WHAT TO DO
Write out each line of the listing as it stands, without the images.

....

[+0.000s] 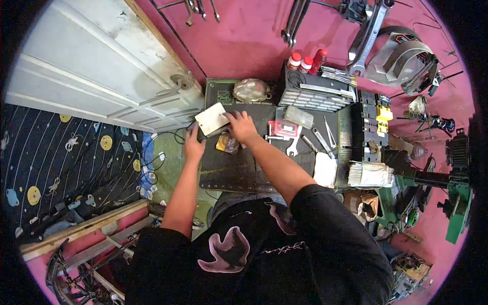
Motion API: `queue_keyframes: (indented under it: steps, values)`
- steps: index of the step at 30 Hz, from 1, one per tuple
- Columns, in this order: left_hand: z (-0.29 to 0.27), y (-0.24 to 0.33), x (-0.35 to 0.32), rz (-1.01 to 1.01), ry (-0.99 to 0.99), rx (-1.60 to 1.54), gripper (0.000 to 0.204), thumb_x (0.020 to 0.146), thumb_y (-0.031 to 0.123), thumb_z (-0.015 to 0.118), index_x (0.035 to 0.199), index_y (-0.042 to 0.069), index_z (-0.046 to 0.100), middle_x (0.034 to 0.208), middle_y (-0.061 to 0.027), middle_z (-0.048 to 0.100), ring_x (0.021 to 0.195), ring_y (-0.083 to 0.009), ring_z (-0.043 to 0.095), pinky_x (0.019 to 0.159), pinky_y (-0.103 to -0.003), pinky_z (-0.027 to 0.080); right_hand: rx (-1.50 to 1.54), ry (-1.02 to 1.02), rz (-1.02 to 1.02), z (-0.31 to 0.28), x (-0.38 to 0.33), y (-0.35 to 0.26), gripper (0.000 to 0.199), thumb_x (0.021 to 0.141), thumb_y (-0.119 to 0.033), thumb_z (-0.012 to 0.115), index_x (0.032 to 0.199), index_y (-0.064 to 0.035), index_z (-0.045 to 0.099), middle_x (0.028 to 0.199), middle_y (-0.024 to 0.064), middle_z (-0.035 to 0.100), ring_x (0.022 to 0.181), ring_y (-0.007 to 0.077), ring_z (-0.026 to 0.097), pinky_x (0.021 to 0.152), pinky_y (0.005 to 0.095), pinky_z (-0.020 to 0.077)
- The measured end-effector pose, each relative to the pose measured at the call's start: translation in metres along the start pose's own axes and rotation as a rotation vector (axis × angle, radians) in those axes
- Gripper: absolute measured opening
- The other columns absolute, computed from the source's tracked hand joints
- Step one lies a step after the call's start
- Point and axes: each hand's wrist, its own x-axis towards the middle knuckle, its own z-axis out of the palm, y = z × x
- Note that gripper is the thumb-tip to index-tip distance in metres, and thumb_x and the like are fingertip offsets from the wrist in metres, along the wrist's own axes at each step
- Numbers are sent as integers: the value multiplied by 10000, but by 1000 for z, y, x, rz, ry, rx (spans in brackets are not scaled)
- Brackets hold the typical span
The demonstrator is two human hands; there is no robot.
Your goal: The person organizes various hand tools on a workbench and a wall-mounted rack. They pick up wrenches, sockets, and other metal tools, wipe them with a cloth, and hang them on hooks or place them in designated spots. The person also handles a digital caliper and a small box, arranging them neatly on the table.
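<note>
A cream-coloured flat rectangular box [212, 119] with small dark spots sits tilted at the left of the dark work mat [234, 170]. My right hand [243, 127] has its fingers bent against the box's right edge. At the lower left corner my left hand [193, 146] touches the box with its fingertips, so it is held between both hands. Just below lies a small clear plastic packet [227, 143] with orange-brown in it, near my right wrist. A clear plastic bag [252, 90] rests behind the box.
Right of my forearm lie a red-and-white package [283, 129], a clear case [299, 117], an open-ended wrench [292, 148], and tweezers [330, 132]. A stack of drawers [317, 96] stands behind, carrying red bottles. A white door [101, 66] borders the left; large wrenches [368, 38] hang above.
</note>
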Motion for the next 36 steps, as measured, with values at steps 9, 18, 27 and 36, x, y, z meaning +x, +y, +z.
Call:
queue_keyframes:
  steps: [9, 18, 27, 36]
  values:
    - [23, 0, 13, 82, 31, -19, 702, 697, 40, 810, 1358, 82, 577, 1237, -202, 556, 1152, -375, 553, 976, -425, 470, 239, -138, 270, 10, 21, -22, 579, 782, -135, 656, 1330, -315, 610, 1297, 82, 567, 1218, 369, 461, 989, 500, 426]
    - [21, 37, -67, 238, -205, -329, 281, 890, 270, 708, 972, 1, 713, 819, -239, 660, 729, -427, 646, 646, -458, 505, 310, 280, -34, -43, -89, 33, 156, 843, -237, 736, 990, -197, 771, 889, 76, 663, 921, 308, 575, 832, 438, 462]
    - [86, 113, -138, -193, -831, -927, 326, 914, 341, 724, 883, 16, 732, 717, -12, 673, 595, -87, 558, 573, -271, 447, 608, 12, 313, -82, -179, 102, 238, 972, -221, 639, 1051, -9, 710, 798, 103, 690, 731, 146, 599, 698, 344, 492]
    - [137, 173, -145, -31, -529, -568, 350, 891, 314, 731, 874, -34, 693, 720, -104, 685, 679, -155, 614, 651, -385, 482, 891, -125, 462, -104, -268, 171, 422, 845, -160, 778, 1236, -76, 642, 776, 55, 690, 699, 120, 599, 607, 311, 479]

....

RESULT FOR THIS TASK
[+0.000s] 
Motion API: `queue_keyframes: (indented under it: steps, values)`
- steps: index of the step at 30 Hz, from 1, one per tuple
- Columns, in this order: left_hand: z (-0.29 to 0.27), y (-0.24 to 0.33), x (-0.35 to 0.32), rz (-1.01 to 1.01), ry (-0.99 to 0.99), rx (-1.60 to 1.54), gripper (0.000 to 0.204), thumb_x (0.020 to 0.146), thumb_y (-0.031 to 0.123), thumb_z (-0.015 to 0.118), index_x (0.035 to 0.199), index_y (-0.042 to 0.069), index_z (-0.046 to 0.100), middle_x (0.034 to 0.208), middle_y (-0.061 to 0.027), middle_z (-0.048 to 0.100), ring_x (0.021 to 0.195), ring_y (-0.083 to 0.009), ring_z (-0.043 to 0.095), pinky_x (0.019 to 0.159), pinky_y (-0.103 to -0.003), pinky_z (-0.027 to 0.080); right_hand: rx (-1.50 to 1.54), ry (-1.02 to 1.02), rz (-1.02 to 1.02), z (-0.31 to 0.28), x (-0.38 to 0.33), y (-0.35 to 0.26), gripper (0.000 to 0.199), thumb_x (0.021 to 0.141), thumb_y (-0.119 to 0.033), thumb_z (-0.012 to 0.115), index_x (0.032 to 0.199), index_y (-0.064 to 0.035), index_z (-0.045 to 0.099), middle_x (0.028 to 0.199), middle_y (-0.024 to 0.064), middle_z (-0.035 to 0.100), ring_x (0.022 to 0.181), ring_y (-0.007 to 0.077), ring_z (-0.026 to 0.097), pinky_x (0.021 to 0.152), pinky_y (0.005 to 0.095), pinky_z (-0.020 to 0.077)
- The measured end-effector pose, each relative to the pose measured at the call's start: translation in metres along the start pose's own axes and rotation as a rotation vector (axis × angle, radians) in those axes
- Gripper: absolute measured opening
- The other columns absolute, computed from the source's tracked hand joints
- Step one lies a step after the call's start
- Point and axes: each hand's wrist, its own x-axis towards the middle knuckle, its own z-axis out of the palm, y = z × x
- Note that gripper is the thumb-tip to index-tip distance in metres, and thumb_x and the like are fingertip offsets from the wrist in metres, along the wrist's own axes at each step
- Numbers are sent as integers: the value multiplied by 10000, but by 1000 for z, y, x, rz, ry, rx (spans in brackets are not scaled)
- Brackets hold the typical span
The demonstrator is two human hands; there is no robot.
Your goal: The person organizes various hand tools on a workbench and a wall-mounted rack. They pick up wrenches, sockets, and other metal tools, wipe them with a cloth, and hang them on hooks or place them in designated spots. The person also handles a digital caliper and a small box, arranging them neatly on the table.
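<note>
A cream-coloured flat rectangular box [212, 119] with small dark spots sits tilted at the left of the dark work mat [234, 170]. My right hand [243, 127] has its fingers bent against the box's right edge. At the lower left corner my left hand [193, 146] touches the box with its fingertips, so it is held between both hands. Just below lies a small clear plastic packet [227, 143] with orange-brown in it, near my right wrist. A clear plastic bag [252, 90] rests behind the box.
Right of my forearm lie a red-and-white package [283, 129], a clear case [299, 117], an open-ended wrench [292, 148], and tweezers [330, 132]. A stack of drawers [317, 96] stands behind, carrying red bottles. A white door [101, 66] borders the left; large wrenches [368, 38] hang above.
</note>
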Motion for the next 36 steps, as measured, with values at steps 9, 18, 27 and 36, x, y, z meaning +x, +y, +z.
Call:
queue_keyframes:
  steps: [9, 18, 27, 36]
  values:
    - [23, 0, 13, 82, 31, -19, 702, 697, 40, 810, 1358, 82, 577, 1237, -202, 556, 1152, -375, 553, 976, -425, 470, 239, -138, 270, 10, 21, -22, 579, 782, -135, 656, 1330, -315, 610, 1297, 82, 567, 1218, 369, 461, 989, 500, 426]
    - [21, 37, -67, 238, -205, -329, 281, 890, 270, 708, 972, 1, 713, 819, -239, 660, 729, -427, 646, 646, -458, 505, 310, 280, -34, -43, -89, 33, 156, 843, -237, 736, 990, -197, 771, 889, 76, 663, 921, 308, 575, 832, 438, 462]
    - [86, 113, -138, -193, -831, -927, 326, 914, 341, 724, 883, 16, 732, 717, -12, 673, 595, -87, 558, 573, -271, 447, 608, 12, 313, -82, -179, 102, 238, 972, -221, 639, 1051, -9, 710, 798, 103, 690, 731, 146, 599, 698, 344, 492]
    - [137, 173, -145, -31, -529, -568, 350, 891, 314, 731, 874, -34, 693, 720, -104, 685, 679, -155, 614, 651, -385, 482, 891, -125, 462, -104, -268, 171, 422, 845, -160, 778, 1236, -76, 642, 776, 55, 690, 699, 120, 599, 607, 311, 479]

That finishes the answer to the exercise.